Recent experimental evidence indicates that animals can use mental simulation to make decisions about the actions to take during goal-directed navigation. The principal brain areas found to be active during this process are the hippocampus, the ventral striatum and the sensory-motor cortex. In this paper, we present a computational model that includes biological aspects of this circuit and explains mechanistically how it may be used to imagine and evaluate future events. Its most salient characteristic is that choices about actions are made by simulating movements and their sensory effects using the same brain areas that are active during overt execution.
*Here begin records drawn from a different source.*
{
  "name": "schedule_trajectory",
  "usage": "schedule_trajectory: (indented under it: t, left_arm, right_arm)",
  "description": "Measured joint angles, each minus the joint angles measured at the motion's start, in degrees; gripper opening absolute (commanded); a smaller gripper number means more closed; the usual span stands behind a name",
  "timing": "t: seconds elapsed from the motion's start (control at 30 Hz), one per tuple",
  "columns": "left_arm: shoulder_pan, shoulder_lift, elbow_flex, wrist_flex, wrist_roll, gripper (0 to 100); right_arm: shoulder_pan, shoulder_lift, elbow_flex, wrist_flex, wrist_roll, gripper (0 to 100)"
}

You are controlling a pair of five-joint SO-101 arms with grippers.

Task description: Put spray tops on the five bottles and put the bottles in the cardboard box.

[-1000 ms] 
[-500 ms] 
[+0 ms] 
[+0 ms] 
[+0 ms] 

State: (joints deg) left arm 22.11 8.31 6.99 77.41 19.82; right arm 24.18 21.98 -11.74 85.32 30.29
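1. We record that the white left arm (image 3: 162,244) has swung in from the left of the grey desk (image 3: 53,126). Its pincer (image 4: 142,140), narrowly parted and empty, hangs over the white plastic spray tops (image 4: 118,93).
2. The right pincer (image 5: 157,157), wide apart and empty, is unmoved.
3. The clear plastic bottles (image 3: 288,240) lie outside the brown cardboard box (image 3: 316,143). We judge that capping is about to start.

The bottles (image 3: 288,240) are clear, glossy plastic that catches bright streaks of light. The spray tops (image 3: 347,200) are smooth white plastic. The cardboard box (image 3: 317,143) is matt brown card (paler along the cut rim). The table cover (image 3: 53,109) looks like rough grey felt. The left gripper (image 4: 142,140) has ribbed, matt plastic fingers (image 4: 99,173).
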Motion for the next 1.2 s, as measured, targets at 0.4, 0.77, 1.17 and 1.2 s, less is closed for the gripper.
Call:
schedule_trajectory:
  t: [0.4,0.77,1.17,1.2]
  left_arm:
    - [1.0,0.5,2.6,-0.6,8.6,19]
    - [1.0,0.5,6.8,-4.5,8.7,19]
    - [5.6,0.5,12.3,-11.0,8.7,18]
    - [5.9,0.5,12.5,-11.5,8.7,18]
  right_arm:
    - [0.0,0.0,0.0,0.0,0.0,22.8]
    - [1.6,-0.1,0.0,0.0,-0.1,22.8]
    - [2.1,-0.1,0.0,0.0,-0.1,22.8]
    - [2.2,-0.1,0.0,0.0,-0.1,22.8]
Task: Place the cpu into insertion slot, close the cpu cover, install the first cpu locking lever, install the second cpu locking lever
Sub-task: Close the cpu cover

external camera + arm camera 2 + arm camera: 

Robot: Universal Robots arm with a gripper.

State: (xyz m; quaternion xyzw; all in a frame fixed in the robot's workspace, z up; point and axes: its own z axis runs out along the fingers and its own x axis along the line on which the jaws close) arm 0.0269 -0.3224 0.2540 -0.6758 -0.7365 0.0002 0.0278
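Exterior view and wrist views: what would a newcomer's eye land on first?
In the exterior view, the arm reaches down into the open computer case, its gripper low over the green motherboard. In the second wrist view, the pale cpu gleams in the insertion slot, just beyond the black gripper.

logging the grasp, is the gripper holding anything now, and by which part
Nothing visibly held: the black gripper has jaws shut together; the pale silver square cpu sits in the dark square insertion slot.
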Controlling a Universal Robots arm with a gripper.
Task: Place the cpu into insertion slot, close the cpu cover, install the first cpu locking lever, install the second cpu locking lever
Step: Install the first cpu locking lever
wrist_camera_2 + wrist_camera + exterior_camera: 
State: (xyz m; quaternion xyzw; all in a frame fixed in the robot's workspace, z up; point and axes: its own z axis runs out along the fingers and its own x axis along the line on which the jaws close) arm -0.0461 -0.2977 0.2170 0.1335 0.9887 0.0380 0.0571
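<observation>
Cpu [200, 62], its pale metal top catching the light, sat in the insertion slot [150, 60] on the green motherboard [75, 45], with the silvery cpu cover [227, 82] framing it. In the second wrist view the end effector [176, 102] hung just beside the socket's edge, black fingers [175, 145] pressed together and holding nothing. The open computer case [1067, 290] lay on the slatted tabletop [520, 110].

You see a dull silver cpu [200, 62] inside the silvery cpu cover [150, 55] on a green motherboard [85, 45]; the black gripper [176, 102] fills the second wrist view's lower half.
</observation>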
More precisely, the simulation of an action (e.g., walking) creates a new sensory pattern that is evaluated in the same way as real inputs. The model is validated in a navigation task in which a simulated rat is placed in a complex maze. We show that hippocampal and striatal cells are activated to simulate paths, to retrieve their estimated value and to make decisions. We link these results with a general framework that sees the brain as a predictive device that can 'detach' itself from the here-and-now of current perception using mechanisms such as episodic memories, motor and visual imagery. © The Author(s) 2013.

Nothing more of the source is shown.